Pengalaman Mengganti Passport yang Hilang di Kantor Imigrasi Makassar

Jadi, setelah melakukan full searching operation terhadap paspor saya, akhirnya saya menyatakan bahwa paspor saya ini hilang setelah bencana banjir kemarin. Pencarian ini sudah seperti misi A bagi saya. Bayangkan, saya menghabiskan waktu satu minggu, di tiga rumah yang berbeda, di dua kabupaten yang terpisah lebih dari 200 km. Saya benar-benar tidak ingin melewatkan event yang akan saya kunjungi di Myanmar pada tanggal 15 Maret pagi. Jadi passport harus beres pada tanggal 14 Maret. Ganbatte Zul.

Mungkin beberapa dari kita bertanya-bertanya dalam hati bagaimana prosedur mengganti paspor yang hilang/rusak terutama di kantor imigrasi Makassar. Semoga tulisan rentetan skenario ini bermanfaat yah.

A. Paspor dinyatakan hilang (Senin, 11 Maret 2019)
Sesaat setelah menyatakan paspor ini hilang, saya kemudian pergi ke kantor Polsek Manggala untuk membuat surat keterangan hilang.
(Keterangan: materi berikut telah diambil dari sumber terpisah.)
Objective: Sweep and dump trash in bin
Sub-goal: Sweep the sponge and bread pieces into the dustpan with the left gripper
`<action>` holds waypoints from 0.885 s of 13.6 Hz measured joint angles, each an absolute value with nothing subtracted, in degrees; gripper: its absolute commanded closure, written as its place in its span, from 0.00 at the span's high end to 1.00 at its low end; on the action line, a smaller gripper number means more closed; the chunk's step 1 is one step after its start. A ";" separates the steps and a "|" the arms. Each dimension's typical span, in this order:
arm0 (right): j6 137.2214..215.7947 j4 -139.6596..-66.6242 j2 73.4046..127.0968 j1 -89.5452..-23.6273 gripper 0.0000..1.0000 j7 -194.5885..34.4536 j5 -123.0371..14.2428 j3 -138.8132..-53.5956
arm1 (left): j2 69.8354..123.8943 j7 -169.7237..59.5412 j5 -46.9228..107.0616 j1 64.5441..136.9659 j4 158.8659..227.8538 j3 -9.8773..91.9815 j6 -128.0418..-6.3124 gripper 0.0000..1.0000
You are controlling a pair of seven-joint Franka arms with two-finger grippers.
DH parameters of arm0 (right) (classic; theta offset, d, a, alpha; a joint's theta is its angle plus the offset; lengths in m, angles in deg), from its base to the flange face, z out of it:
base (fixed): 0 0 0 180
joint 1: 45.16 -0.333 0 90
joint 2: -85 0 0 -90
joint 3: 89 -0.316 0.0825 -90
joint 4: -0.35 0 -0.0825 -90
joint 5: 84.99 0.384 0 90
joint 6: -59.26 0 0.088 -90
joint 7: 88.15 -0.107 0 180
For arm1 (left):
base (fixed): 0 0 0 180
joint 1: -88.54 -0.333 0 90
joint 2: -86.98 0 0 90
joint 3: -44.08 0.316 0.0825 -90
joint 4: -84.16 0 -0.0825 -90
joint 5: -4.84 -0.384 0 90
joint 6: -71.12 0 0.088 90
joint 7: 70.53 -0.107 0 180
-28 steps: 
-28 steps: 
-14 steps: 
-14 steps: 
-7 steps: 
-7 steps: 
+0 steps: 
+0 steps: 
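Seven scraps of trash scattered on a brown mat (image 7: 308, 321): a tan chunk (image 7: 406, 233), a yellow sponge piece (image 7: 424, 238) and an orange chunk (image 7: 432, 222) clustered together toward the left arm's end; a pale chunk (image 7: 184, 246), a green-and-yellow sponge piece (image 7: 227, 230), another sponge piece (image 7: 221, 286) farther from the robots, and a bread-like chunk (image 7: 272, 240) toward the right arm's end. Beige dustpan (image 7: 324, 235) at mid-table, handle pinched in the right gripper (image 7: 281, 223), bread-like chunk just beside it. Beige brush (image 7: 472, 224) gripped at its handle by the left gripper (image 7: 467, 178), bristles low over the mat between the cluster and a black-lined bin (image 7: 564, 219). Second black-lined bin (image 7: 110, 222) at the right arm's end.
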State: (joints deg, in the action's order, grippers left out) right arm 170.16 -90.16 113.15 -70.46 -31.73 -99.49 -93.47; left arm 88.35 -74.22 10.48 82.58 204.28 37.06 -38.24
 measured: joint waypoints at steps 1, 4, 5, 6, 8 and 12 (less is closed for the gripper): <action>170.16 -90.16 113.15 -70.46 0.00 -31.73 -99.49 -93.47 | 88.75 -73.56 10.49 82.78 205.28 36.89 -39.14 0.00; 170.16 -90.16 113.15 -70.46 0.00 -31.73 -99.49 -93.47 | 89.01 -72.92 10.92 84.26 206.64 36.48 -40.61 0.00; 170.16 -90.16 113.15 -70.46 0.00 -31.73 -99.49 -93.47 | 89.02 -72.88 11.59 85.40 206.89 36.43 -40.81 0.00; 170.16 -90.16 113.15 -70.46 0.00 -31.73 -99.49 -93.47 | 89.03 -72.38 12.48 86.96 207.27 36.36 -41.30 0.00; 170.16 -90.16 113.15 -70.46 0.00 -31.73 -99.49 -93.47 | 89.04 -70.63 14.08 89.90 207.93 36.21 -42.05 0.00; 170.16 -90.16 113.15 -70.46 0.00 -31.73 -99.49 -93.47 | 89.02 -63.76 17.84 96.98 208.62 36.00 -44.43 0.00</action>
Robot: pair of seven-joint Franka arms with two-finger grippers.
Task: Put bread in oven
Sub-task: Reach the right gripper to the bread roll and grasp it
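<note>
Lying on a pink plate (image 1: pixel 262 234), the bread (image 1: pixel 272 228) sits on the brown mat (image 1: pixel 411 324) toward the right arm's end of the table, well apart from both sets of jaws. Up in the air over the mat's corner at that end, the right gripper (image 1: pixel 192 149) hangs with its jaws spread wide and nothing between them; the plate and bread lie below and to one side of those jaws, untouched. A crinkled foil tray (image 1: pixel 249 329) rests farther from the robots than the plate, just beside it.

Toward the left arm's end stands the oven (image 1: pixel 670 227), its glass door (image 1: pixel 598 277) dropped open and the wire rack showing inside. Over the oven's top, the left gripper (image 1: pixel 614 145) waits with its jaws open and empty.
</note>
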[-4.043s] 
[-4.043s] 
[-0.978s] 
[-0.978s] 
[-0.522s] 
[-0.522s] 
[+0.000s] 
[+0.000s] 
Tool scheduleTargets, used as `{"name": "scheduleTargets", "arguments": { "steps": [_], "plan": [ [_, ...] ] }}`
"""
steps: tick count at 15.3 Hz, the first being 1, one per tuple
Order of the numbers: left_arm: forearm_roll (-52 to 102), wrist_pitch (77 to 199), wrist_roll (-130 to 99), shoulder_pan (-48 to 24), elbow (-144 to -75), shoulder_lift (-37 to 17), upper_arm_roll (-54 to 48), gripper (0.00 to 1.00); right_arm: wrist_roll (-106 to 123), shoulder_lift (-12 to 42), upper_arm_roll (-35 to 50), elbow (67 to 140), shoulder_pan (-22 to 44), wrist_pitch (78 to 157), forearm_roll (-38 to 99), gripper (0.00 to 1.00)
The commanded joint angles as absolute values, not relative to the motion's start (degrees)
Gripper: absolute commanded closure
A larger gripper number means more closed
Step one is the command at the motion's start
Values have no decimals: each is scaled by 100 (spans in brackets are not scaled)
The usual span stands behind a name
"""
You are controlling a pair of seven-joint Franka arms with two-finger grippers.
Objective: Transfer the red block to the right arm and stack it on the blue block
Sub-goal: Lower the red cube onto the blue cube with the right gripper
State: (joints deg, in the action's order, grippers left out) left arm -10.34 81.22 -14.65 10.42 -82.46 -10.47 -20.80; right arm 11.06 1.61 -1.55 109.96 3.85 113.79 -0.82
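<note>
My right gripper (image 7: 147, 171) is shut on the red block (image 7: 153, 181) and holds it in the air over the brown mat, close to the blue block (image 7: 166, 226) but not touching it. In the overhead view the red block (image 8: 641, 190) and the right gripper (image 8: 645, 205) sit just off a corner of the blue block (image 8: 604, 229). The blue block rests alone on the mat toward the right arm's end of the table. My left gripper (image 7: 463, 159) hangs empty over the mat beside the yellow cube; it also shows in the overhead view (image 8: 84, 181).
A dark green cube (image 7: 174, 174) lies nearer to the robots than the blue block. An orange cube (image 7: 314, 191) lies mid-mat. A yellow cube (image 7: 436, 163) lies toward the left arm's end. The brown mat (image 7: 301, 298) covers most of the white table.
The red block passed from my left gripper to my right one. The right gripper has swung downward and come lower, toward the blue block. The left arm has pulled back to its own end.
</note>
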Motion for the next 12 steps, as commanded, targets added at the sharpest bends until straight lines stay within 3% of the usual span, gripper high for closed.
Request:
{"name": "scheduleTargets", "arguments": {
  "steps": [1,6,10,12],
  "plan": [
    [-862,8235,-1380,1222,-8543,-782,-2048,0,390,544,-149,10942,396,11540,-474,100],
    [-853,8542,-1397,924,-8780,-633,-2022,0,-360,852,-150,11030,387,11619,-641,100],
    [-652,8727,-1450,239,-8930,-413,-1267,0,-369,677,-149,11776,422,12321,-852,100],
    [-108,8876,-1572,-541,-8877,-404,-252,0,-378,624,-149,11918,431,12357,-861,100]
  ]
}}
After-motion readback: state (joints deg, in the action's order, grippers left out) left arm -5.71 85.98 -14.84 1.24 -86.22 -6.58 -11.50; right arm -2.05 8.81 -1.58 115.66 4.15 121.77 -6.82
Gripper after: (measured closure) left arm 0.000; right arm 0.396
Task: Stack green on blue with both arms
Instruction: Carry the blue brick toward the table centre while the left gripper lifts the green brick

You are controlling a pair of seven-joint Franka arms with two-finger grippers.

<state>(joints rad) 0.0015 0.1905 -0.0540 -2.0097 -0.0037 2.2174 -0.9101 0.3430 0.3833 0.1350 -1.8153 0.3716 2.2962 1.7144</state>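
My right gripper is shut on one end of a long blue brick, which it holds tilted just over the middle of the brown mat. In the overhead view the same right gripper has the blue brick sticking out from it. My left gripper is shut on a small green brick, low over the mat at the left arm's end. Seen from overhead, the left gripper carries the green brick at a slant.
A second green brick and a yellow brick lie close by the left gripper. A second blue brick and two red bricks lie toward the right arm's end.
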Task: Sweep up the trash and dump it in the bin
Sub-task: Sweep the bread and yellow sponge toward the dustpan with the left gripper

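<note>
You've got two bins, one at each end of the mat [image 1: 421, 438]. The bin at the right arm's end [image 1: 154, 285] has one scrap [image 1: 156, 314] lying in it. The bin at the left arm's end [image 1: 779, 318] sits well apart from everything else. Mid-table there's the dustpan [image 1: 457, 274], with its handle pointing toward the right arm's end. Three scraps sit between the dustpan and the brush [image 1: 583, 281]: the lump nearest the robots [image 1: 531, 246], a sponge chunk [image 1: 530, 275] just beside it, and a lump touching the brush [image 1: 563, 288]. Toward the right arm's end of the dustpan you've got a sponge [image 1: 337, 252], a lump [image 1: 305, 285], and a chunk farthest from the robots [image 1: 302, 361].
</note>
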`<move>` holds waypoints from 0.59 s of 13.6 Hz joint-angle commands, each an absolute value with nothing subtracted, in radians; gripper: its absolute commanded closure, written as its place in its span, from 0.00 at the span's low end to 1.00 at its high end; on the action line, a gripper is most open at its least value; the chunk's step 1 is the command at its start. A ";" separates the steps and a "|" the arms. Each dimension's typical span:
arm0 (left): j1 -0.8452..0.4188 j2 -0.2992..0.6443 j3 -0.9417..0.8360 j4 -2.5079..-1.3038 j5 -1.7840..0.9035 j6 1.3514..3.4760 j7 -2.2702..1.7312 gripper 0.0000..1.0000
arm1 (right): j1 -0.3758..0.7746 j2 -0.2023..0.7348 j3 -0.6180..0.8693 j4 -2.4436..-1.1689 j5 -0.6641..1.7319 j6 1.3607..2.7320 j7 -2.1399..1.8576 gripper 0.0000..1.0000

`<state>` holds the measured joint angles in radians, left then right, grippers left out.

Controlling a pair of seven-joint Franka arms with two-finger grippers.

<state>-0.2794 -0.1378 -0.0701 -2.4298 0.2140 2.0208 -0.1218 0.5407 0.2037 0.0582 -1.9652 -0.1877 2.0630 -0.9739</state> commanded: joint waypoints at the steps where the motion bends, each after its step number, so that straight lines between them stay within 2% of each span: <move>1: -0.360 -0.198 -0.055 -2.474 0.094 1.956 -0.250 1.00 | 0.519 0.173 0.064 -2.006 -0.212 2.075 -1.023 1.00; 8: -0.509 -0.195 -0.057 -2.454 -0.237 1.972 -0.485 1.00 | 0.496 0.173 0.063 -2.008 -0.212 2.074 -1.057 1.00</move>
Surat ini bersifat WAJIB jika ingin membuat paspor baru. Meskipun saya meminta permohonan pembuatan surat di malam hari, tapi alhamdulillah, bapak polisinya sangat berbaik hati.

Biaya: Biaya pembuatan surat di polsek Manggala gratis, dan tidak ada tukang parkir.


B. Pagi-pagi buta berangkat ke Kantor Imigrasi kelas I di Jl. Alauddin (Selasa, 12 Maret 2019 - 7 Pagi)
Setelah bangun pagi dan menyemangatkan diri (Meskipun masih agak mengantuk), akhirnya saya berangkat ke Kantor Imigrasi kelas I di Jl. Alauddin, alasannya karena kantor imigrasi ini lebih dekat, hanya sekitar 15 menit berkendara motor. Saya juga tidak lupa singgah ke tempat foto copy, untuk menggandakan beberapa dokumen persyaratan. Akhirnya apa? Akhirnya Nihil, karena di kantor imigrasi ini tidak bisa mengurus pembuatan paspor yang hilang atau rusak. So, teman-teman sekalian skip langkah ini yah. Sekedar info, datang pagi tidak berarti dilayani terlebih dahulu. Maklum antrian orang indonesia, antrian melebar, bukan memanjang, masih semi modern guys.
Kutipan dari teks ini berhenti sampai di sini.